16. When we turn to the facts of the present case, what stares us in the face is that while the suit may have been defectively instituted within five years of the tenancy, more than 38 years have now elapsed since the suit was filed. We opine that this passage of time beyond the period of five years would wash away the initial impediment against the suit. We cannot lose sight of the fact that we stare at a factual scenario where the vagaries of litigation have prolonged the suit proceedings for a period of 38 years. The plea of the respondent is that the appellant should be asked to file a fresh suit -- perhaps their confidence stems from the fact that if the tenant has already been able to prolong the proceedings for 38 years, a similar scenario would again follow. We are not able to countenance such an interpretation which would defeat the very purpose of creating an initial restriction on the filing of the suit.
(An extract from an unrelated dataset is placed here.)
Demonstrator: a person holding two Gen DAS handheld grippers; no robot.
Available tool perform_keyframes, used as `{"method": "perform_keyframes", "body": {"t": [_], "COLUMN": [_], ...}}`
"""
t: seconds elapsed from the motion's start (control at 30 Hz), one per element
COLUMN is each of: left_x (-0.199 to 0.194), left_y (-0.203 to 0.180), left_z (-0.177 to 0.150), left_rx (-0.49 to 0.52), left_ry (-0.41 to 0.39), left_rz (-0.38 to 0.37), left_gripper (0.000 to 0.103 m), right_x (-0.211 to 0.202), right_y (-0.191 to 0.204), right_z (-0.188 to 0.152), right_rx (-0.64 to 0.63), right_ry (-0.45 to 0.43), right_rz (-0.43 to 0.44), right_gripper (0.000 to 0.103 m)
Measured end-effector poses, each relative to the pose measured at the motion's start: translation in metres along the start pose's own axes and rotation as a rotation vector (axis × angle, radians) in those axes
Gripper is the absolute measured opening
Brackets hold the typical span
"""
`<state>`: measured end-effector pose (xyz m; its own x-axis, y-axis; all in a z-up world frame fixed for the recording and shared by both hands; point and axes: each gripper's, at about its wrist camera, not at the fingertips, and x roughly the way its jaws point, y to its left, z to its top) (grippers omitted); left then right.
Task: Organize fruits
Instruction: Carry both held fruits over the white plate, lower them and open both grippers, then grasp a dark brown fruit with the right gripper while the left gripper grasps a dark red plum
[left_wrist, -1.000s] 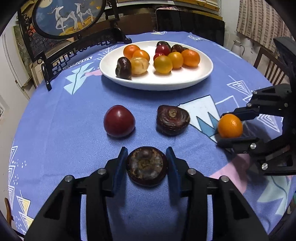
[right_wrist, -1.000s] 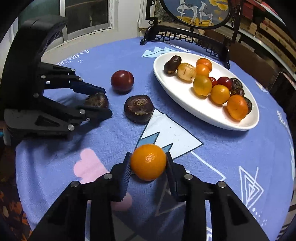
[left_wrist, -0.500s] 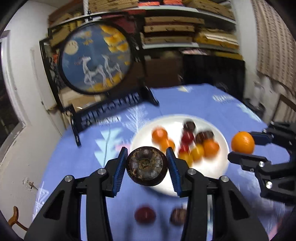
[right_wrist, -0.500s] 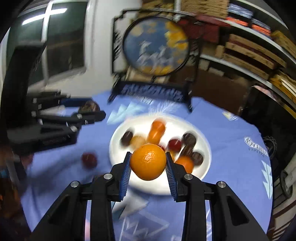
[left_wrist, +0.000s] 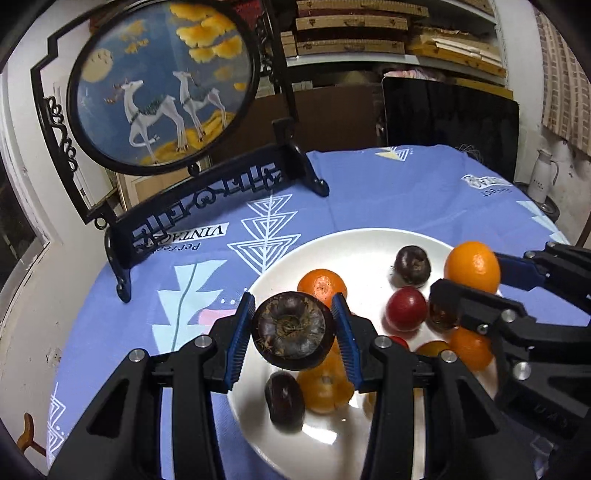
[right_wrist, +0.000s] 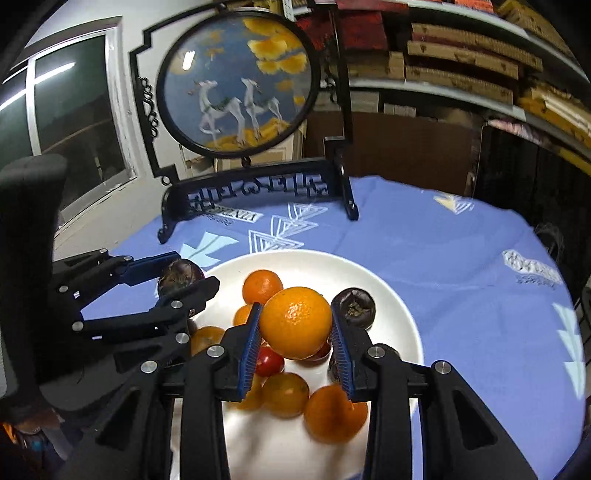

To say that the landlord should now, once again, restart the proceedings because the initial period of five years had not elapsed, even as now 38 years have elapsed, would be a travesty of justice.
17. Whether the expression used is "shall lie" or "be entertained" would really make no difference. The objective is to create an impediment in the institution and trial of the suit for a period specified under the said Act. We are in agreement with the view adopted in B. Banerjee case [B. Banerjee v. Anita Pan, (1975) 1 SCC 166] that the spirit of protection is fulfilled with the passage of the prescribed time period, and the filing of a fresh suit would lead to unnecessary multiplicity of litigation. No doubt B. Banerjee case [B. Banerjee v. Anita Pan, (1975) 1 SCC 166] dealt with the constitutional validity of a retrospective amendment and whether the bar could be applied to pending litigation, but that itself would not dilute its ratio.
18. We are thus of the view that the objective of Section 14(3) of the said Act, being the safeguarding of the tenant for five years, was subserved by the proceedings going on for the requisite period of time and beyond it within which the tenant could not have been evicted. As noticed, in fact the proceedings have gone on for 38 years, which itself is extraordinary."
12. It is no doubt true that although the provisions is mandatory, however, keeping in view the intent of the said proviso and keeping in view the fact of the present case, it is clear that the tenant had adequate notice of the respondent having purchased the property. The application was filed after five years of purchase of the property.
13. Keeping in view the intent of the parties and the knowledge that the respondent had purchased the property, it cannot be said that the petitioner was not aware of the purchase of the property and thus, had more than reasonable time to search alternative accommodation, which has not been done. Thus, the contention of the Counsel for the petitioner to that extent needs to be repealed and is accordingly rejected. The other two findings with regard to prima facie case and the comparative hardship, as both are based upon the finding of fact and no argument has been raised before this Court on that count, requires no interference.
14. The writ petition lacks merit and is dismissed.